I have a tensorflow function. I want to convert it to pytorch. However, I got a big error between tensorflow and pytorch result. Could you please check my code and let me know what is the problem?

tensorflow result  0.23463342
Pytorch result 0.035501156

The colab is at Here

This is my target tensorflow code

eps = 1e-5
ndims = 3
win = [9] * ndims
####################################
#   TENSORFLOW
####################################
def ncc_tensorflow(I, J):
  # get convolution function
  conv_fn = getattr(tf.nn, 'conv%dd' % ndims)
  # compute CC squares
  I2 = I*I
  J2 = J*J
  IJ = I*J
  # compute filters
  sum_filt = tf.ones([*win, 1, 1])
  padding = 'SAME'
  strides = [1] * (ndims + 2)
  # compute local sums via convolution
  I_sum = conv_fn(I, sum_filt, strides, padding)
  J_sum = conv_fn(J, sum_filt, strides, padding)
  I2_sum = conv_fn(I2, sum_filt, strides, padding)
  J2_sum = conv_fn(J2, sum_filt, strides, padding)
  IJ_sum = conv_fn(IJ, sum_filt, strides, padding)

  # compute cross correlation
  win_size = np.prod(win)
  u_I = I_sum/win_size
  u_J = J_sum/win_size

  cross = IJ_sum - u_J*I_sum - u_I*J_sum + u_I*u_J*win_size
  I_var = I2_sum - 2 * u_I * I_sum + u_I*u_I*win_size
  J_var = J2_sum - 2 * u_J * J_sum + u_J*u_J*win_size

  cc = cross*cross / (I_var*J_var + eps)

  # return negative cc.
  return tf.reduce_mean(cc)

And I reproduce it in pytorch by

####################################
#   PYTORCH
#################################### 
def ncc_torch( I, J):        
  # compute CC squares
  I2 = I*I
  J2 = J*J
  IJ = I*J
  # compute filters
  batch_size, channels, _, _, _ = I.shape
  sum_filt = torch.ones((batch_size, channels, *win)).float()
  strides = [1] * (ndims)
  # compute local sums via convolution
  I_sum = F.conv3d(I, sum_filt, stride= strides, padding=1)
  J_sum = F.conv3d(J, sum_filt, stride= strides, padding=1)
  I2_sum = F.conv3d(I2, sum_filt, stride=strides, padding=1)
  J2_sum = F.conv3d(J2, sum_filt, stride=strides, padding=1)
  IJ_sum = F.conv3d(IJ, sum_filt, stride=strides, padding=1)

  # compute cross correlation
  win_size = np.prod(win)
  u_I = I_sum / win_size
  u_J = J_sum / win_size

  cross = IJ_sum - u_J*I_sum - u_I*J_sum + u_I*u_J*win_size
  I_var = I2_sum - 2 * u_I * I_sum + u_I*u_I*win_size
  J_var = J2_sum - 2 * u_J * J_sum + u_J*u_J*win_size

  cc = cross*cross / (I_var*J_var + eps)
  
  return torch.mean(cc)

The unit test is

# Unit test
I = torch.rand(1,18,18,18,1) #BDHWC
J = torch.rand(1,18,18,18,1)
with tf.Session() as sess:
  tf_ncc = ncc_tensorflow(I, J)
  tf_result = sess.run(tf_ncc)
  print ('tensorflow result ', tf_result)

I = I.permute(0,4,1,2,3) #BCDHW
J = J.permute(0,4,1,2,3) #BCDHW
print('Pytorch result' , ncc_torch(I,J).numpy())
  

``

ptrblck · August 29, 2019, 11:03am

Skimming through your code it looks like the padding in your PyTorch approach might be wrong.
If I’m not mistaken you are using a 3D ([9x9x9]) conv kernel.

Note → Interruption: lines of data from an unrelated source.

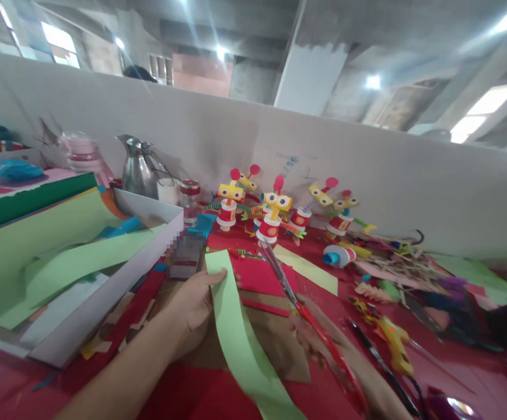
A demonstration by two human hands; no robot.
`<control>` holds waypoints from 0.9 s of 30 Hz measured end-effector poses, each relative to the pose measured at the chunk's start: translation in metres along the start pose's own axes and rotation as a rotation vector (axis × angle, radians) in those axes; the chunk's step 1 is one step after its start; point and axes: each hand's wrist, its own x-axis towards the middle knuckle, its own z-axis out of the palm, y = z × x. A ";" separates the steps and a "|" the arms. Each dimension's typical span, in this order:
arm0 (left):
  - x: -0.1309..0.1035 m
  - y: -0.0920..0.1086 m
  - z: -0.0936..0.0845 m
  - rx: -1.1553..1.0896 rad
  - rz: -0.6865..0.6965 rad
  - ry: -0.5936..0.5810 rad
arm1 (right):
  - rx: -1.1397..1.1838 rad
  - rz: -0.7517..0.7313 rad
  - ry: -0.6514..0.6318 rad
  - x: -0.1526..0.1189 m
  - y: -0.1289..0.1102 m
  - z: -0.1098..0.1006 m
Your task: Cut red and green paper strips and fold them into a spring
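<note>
My left hand (196, 303) pinches a long light-green paper strip (235, 326) near its upper end, with the thumb on top. The strip curves down toward me and leaves the view at the bottom. In my right hand (312, 326) is a pair of scissors with red handles (323, 335), its blades (276, 271) pointing up and away, apart from the strip. Motion smears the right fingers a little. Beneath both hands lie a brown cardboard sheet (279, 344) and red paper (262, 275).
Several paper-cup robot figures (271, 216) stand along the wall. A white box (148, 256) of coloured paper is at left, near a steel jug (138, 169). A yellow glue gun (395, 344), a black pen (373, 350) and a pile of craft scraps (402, 262) lie at right.
</note>
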 end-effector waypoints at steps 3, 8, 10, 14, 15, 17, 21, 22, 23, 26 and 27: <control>0.006 -0.001 -0.005 0.028 0.018 0.004 | -0.709 0.040 0.224 0.009 0.000 -0.018; 0.010 -0.001 -0.008 0.080 0.118 0.022 | -1.226 0.337 0.353 0.023 0.013 -0.029; 0.008 0.000 -0.007 0.096 0.144 0.021 | -1.249 0.328 0.349 0.025 0.018 -0.035; 0.004 0.003 -0.005 0.128 0.160 -0.012 | -1.270 0.326 0.327 0.023 0.024 -0.044; 0.003 0.003 -0.005 0.128 0.161 -0.012 | -1.279 0.329 0.335 0.021 0.024 -0.044; 0.002 0.003 -0.004 0.122 0.162 -0.003 | -1.293 0.335 0.360 0.019 0.021 -0.044; -0.001 -0.001 -0.003 0.130 0.166 -0.064 | -1.337 0.316 0.399 0.016 0.015 -0.043; -0.002 -0.004 -0.002 0.138 0.169 -0.080 | -1.341 0.276 0.438 0.016 0.014 -0.041; -0.003 -0.006 -0.001 0.149 0.173 -0.090 | -1.308 0.212 0.482 0.017 0.013 -0.037; -0.007 -0.013 0.003 0.186 0.187 -0.123 | -0.883 -0.015 0.428 0.017 0.010 -0.014; -0.009 -0.014 0.005 0.195 0.194 -0.144 | -0.669 -0.064 0.305 0.016 0.010 -0.002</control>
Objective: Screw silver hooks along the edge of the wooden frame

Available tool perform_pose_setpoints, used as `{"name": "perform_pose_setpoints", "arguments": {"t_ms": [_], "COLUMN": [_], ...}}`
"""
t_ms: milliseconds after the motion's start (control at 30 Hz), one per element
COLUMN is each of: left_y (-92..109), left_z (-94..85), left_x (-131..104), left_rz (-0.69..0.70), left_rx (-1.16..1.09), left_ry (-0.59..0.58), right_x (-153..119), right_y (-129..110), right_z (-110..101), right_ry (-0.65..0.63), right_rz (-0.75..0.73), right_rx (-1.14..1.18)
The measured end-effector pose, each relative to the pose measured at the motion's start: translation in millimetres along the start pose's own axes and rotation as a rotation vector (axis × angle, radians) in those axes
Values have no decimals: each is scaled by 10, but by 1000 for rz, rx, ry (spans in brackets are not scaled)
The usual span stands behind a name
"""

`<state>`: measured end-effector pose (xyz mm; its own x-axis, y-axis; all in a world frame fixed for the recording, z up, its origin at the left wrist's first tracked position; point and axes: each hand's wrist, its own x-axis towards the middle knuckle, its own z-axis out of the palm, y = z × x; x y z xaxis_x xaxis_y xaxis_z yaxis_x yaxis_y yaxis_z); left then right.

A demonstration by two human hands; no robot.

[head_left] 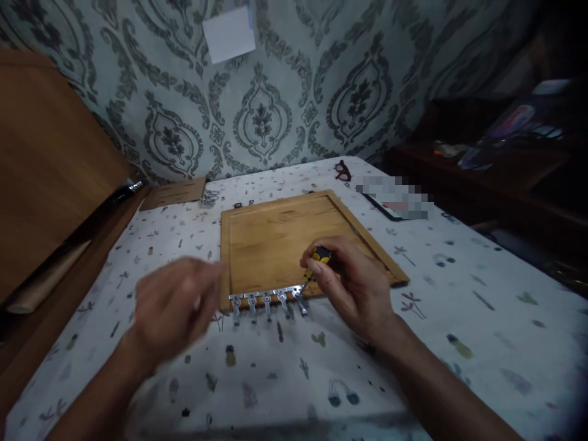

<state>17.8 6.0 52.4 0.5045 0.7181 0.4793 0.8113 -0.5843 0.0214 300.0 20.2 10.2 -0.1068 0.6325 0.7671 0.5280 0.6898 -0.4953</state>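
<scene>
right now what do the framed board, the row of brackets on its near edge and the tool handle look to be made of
Framed board: wood by the look, visible grain, warm honey stain, dull sheen.
Brackets: probably metal, silvery with bright glints and screw holes.
Tool handle in the right hand: likely plastic or rubber, yellow and black; too small to tell which.

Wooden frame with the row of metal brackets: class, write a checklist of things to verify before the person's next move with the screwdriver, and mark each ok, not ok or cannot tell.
1. Screwdriver gripped in the right hand: ok.
2. Tip set on the rightmost of the metal brackets: cannot tell, the tip is too small to see clearly.
3. Wooden frame lying flat on the patterned tablecloth: ok.
4. Left hand steadying the frame: not ok, it is blurred and off to the side, not on the frame.
5. Screws seated in the brackets: cannot tell.
</scene>
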Motion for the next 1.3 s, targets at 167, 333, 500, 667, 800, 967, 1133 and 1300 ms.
{"name": "perform_pose_setpoints", "arguments": {"t_ms": [167,333,500,667,800,967,1133,1300], "left_y": [-998,-1649,-1789,-1839,-1806,-1592,-1466,-1502], "left_z": [634,1052,1194,1195,1207,1134,1039,1025], "left_x": [680,892,827,801,867,932,925,953], "left_rz": [-439,-542,-517,-514,-550,-603,-596,-556], "left_rx": [-18,35,63,109,160,183,171,183], "left_ry": [-53,-166,-237,-263,-263,-284,-295,-304], "right_x": [5,-8,-5,-13,-20,-16,-5,14], "right_y": [-2,7,7,24,22,-16,-42,-28], "right_z": [12,14,9,11,8,11,12,24], "right_ry": [1,3,-17,-11,-8,-2,-34,-34], "right_rz": [-18,2,23,18,40,45,95,95], "right_rx": [-12,7,15,31,50,88,155,170]}}
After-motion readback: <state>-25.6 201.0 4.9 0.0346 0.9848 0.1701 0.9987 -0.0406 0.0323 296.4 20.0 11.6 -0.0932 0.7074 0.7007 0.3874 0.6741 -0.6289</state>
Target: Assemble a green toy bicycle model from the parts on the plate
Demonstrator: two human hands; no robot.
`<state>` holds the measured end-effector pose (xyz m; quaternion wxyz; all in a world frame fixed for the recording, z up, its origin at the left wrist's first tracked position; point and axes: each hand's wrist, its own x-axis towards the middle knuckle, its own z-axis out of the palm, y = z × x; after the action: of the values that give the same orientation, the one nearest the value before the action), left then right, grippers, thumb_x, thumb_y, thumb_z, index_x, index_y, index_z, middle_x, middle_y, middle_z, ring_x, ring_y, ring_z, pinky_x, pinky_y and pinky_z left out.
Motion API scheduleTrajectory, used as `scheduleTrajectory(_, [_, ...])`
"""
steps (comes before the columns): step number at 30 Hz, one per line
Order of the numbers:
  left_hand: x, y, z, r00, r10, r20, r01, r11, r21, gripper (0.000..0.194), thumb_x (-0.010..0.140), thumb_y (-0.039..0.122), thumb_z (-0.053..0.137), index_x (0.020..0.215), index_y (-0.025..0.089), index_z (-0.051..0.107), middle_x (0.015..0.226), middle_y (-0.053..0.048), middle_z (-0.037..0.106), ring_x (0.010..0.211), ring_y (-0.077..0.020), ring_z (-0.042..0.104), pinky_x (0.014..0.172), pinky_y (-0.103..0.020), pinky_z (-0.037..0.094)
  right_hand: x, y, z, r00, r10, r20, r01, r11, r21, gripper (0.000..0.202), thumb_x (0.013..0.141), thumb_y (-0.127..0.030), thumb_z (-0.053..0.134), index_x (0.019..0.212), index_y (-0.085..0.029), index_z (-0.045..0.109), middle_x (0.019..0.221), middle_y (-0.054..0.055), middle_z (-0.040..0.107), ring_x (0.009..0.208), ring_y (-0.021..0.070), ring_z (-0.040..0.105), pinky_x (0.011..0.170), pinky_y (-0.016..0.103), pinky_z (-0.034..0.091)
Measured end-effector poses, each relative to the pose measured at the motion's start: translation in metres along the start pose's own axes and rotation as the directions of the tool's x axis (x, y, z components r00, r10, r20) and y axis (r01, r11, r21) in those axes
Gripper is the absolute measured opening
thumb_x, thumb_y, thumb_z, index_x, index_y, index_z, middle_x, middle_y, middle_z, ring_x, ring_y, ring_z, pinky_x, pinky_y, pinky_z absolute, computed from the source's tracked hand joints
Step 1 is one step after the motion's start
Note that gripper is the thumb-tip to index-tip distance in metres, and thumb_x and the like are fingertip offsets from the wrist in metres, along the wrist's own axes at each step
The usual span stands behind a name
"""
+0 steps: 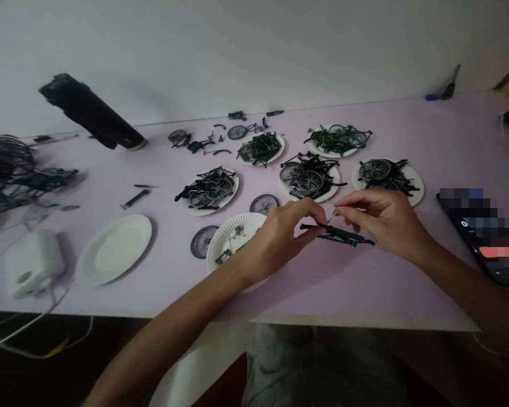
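My left hand pinches a dark green miniature bicycle frame near its left end, holding it above the table. My right hand is closed, thumb and index finger pressed on a thin, wire-like piece just above the frame; its exact kind is too small to make out. Under my left forearm lies a white paper plate with a few small parts, partly hidden. Beside that plate are two loose toy wheels, one at its left and a second wheel behind it.
Paper plates heaped with dark bicycle parts stand behind my hands. A white plate and a white power adapter with cables are at left. A phone lies at right. A black cylinder leans at the back left; screwdrivers lie back right.
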<state>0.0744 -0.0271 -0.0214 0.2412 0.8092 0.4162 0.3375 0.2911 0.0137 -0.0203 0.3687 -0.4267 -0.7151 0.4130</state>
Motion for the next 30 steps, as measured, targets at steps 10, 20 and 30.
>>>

To get the same volumetric output as your input, you should use padding=4 for stride=1.

John1231983 · August 29, 2019, 12:22pm

Geat. It looks closer than previous using input size 2x81x81x81x1 and your kenel size suggestion

tensorflow result 0.05861372 
Pytorch result 0.029243657

However, the code also uses

win=[kernel size] * 3
win_size=np.prod(win)

So if I use kenelsize is 4, then it will be change the result on np.prod(win). Do you think we still need to keep same value win_size for both tf and pytorch, ie 999 and just modify size in the conv3d?

ptrblck · August 29, 2019, 11:56pm

I’m not sure I understand the last question properly, but I would suggest to stick as close as possible to the reference implementation in order to get the same results.

SimonW · August 30, 2019, 12:33am

filter shape is wrong, should have 1st dimension of size 1

John1231983 · August 30, 2019, 2:55am

@SimonW: Thanks. Could you show me the place that wrong? I cannot catch it

Hsankesara · August 30, 2019, 4:20am

I think @SimonW is mentioning that the above snippet would be

sum_filt = torch.ones((1, channels, *win)).float()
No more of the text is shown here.